Debora Goldschmiedt ’09 went 18 years without getting a single cavity. No wonder she’s one of the country’s most promising aspiring dentists. Earlier this year, she was awarded the Omicron Kappa Upsilon Award for Academic Excellence from the National Dental Honor Society for outstanding performance in her first year at New York University’s College of Dentistry. “I knew I was doing well,” she concedes, “but not that well! It was surprising—I was really flattered.”
Goldschmiedt, who grew up in Texas, says her family dentist served as something of an inspiration to her. “He has a great approach to the patient-doctor relationship,” she explains. “He really helped me get interested in the field.” Despite her strong interest in studying medicine, she traveled to Israel right after high school and did a study-abroad program in Judaic studies. She applied to Barnard after a weekend visit and several friends’ recommendations. “There was a lot of positivity,” she recalls. “It was just large—and small—enough for me to feel at home, and everyone I knew there was extremely happy.”
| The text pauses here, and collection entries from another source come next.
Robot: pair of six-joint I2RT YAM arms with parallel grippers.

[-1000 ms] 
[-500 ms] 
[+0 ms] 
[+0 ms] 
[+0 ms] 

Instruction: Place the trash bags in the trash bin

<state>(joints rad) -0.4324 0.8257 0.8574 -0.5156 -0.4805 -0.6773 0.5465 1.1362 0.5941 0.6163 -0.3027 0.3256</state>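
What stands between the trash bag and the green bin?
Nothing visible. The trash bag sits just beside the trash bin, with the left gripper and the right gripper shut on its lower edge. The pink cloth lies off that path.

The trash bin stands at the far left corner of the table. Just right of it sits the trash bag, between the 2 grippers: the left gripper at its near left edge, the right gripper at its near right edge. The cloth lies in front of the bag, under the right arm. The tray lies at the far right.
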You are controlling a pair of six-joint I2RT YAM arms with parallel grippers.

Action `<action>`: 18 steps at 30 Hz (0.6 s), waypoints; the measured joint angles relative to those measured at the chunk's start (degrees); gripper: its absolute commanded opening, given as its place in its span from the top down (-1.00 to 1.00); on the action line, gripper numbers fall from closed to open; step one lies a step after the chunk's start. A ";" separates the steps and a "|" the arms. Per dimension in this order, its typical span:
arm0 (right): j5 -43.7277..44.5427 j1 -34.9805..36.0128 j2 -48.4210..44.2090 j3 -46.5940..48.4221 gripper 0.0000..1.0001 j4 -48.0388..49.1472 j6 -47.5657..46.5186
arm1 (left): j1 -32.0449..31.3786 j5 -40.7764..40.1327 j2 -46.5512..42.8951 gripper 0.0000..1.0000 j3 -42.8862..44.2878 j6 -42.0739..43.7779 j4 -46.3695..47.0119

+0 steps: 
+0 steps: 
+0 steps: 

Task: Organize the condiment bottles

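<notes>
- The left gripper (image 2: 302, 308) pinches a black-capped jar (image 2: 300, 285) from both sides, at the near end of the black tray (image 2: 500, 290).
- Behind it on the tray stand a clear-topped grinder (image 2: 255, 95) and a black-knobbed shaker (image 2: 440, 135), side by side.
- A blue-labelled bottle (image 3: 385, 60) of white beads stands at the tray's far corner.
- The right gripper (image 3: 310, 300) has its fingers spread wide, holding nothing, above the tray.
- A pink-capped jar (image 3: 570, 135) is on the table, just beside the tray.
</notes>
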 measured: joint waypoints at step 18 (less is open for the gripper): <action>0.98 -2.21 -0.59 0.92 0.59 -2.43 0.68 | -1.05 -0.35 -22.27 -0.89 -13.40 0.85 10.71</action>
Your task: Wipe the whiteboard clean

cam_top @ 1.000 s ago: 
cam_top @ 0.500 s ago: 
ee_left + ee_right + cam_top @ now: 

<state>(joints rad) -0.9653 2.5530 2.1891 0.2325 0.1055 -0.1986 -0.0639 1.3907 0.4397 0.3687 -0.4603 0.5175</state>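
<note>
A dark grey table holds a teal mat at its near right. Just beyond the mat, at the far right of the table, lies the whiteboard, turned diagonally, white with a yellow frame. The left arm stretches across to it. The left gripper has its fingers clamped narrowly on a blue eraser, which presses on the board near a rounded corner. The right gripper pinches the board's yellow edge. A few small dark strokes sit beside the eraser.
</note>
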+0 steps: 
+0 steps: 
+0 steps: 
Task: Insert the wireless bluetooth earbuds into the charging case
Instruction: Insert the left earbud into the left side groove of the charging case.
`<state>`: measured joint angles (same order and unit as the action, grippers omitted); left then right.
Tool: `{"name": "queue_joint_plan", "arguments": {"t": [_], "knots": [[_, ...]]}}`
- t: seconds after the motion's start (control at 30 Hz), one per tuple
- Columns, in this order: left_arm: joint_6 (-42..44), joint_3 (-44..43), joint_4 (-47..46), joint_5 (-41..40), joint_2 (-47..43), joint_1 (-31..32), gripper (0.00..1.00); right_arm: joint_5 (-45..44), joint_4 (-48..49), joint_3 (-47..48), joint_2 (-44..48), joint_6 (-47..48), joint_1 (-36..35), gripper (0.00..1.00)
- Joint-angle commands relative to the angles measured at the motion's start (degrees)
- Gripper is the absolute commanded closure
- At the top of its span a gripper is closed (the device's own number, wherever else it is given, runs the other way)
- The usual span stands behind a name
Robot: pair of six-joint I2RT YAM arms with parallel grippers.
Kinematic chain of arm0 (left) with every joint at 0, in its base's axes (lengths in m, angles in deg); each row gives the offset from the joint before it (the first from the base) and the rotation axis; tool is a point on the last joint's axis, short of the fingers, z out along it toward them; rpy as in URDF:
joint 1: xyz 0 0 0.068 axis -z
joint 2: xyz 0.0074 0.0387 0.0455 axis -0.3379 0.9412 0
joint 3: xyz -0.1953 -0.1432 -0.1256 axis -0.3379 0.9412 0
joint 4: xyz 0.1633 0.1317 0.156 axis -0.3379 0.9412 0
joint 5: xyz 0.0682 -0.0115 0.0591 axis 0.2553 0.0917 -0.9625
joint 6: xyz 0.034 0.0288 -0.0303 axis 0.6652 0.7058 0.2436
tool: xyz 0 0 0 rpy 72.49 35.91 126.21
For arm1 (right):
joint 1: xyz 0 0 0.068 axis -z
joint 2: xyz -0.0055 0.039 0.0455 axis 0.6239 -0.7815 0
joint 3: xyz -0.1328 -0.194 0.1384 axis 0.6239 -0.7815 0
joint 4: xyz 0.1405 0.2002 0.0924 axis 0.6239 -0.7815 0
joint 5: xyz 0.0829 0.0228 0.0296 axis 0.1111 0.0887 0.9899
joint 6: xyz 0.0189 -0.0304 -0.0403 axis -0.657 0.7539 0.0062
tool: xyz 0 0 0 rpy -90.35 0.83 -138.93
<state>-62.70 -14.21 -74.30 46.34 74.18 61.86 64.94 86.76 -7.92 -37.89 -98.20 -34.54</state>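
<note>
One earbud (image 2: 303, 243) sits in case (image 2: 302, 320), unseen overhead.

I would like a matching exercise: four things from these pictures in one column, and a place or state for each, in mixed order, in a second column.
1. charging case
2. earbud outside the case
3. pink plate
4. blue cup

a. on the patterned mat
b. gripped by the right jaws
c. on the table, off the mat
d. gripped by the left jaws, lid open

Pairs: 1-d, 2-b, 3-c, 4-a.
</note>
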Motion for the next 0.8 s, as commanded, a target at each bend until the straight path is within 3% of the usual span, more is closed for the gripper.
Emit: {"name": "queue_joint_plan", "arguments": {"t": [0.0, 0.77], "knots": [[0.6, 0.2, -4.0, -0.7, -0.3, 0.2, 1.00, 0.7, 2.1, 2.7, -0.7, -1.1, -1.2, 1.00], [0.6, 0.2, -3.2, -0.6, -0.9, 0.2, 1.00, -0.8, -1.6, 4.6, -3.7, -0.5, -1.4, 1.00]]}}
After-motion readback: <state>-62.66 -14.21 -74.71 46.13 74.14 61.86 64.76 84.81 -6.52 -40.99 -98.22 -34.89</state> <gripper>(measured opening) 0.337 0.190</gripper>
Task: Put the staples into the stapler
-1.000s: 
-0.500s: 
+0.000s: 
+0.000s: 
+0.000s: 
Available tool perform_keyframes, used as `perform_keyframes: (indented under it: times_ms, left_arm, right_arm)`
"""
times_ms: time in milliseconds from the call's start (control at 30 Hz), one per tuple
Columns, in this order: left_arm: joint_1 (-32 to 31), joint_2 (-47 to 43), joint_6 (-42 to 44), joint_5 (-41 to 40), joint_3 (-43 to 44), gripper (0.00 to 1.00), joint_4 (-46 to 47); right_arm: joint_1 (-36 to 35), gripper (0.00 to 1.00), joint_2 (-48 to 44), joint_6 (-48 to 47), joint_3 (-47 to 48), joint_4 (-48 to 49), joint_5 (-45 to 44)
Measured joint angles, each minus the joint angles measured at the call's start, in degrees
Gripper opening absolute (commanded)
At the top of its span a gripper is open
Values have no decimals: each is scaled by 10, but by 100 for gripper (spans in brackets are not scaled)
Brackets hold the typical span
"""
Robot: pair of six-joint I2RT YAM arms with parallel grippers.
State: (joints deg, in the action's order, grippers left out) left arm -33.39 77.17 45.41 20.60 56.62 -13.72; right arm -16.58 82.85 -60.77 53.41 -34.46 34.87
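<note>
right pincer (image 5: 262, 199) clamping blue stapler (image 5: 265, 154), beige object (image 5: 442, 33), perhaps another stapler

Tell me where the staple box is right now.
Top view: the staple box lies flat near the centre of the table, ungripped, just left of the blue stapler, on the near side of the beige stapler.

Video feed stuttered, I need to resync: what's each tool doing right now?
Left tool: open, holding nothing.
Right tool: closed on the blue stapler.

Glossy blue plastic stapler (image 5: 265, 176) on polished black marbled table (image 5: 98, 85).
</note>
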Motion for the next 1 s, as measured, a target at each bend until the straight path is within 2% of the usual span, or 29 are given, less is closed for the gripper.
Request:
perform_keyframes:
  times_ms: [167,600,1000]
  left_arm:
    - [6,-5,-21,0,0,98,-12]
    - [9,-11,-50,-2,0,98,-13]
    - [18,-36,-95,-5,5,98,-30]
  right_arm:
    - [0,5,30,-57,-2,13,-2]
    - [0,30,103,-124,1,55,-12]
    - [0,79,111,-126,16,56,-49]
Goldschmiedt majored in Biology and was a member of the pre-health student association for four years. She also worked as a TA for a semester in the Biology Department, and during her senior year, organized workshops for younger students through her department’s student leadership program. She also found the time to apply to dental school.
Currently a second-year student at NYU, Goldschmiedt says, “It’s really a
ton of work, but I’m enjoying it a lot.” She still has a way to go before she can practice dentistry: students spend the first two years on theoretical coursework and labs, the next two years doing more hands-on procedures. In their fifth year, students can choose to specialize in a sub-field of dentistry, like periodontics or orthodontics.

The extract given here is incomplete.